Defy Ventures
- Founded: 2010
- Type: Non-governmental organization
- Focus: Ending recidivism and mass incarceration
- Location: New York City, United States;
- Region served: United States
- Method: Entrepreneurship, employment, and leadership training
- Key people: CEO and President: Andrew Glazier
- Website: defyventures.org

= Defy Ventures =

American nonprofit organization

Defy Ventures is a United States-based 501(c)(3) nonprofit organization that tries to solve the social problems caused by incarceration. The organization provides training programs to individuals with criminal histories, as a way of reducing recidivism. The organization was founded in 2010.

== History ==

Defy Ventures was founded in October 2010 in New York City by Catherine Hoke (née Rohr's). In January 2012, it launched its first group of program participants, called entrepreneurs-in-training (EITs). Enrollment to women was opened later the same year.

In July 2015, Defy launched its "CEO of Your New Life" program, which teaches job readiness and a variety of personal development skills to incarcerated men and women. The program also provides follow-up, with post-release job placement, entrepreneurship startup funding, and mentoring.

As of 2015, over 100 companies have been started by Defy's EITs and over 3,000 businesspeople have become involved as volunteers, judges and mentors for EITs.

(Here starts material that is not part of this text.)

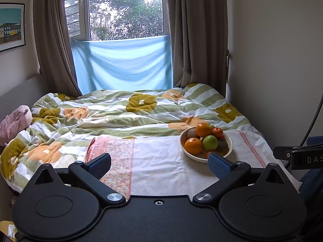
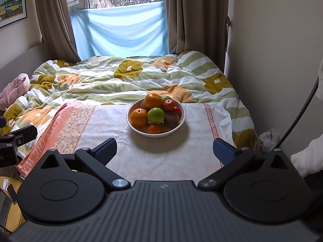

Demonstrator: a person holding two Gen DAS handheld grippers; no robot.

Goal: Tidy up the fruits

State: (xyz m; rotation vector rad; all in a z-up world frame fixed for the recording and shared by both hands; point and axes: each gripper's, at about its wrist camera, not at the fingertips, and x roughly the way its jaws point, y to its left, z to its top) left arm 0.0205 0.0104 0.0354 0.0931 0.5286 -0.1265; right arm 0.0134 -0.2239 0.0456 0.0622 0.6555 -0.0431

The program was expanded to the Bay Area in 201,5 to Southern California in 2016, and to Connecticut and Colorado in 2017. The organization offers programming through both chapters and independent affiliates (under license) in California, Colorado, Washington State, New York, Connecticut, and Illinois.

== Programs ==

Defy offers a variety of face-to-face and video courses consisting of well-being, entrepreneurship training, personal development, mentoring, business incubation, financing opportunities, and network development. This includes career and reentry support, with skills-based workshops, community building activities, and service activities. Post release services include a 14-week entrepreneurship course, and advanced coursework in entrepreneurship and business management. Graduates can participate in an accelerator to pitch for seed capital.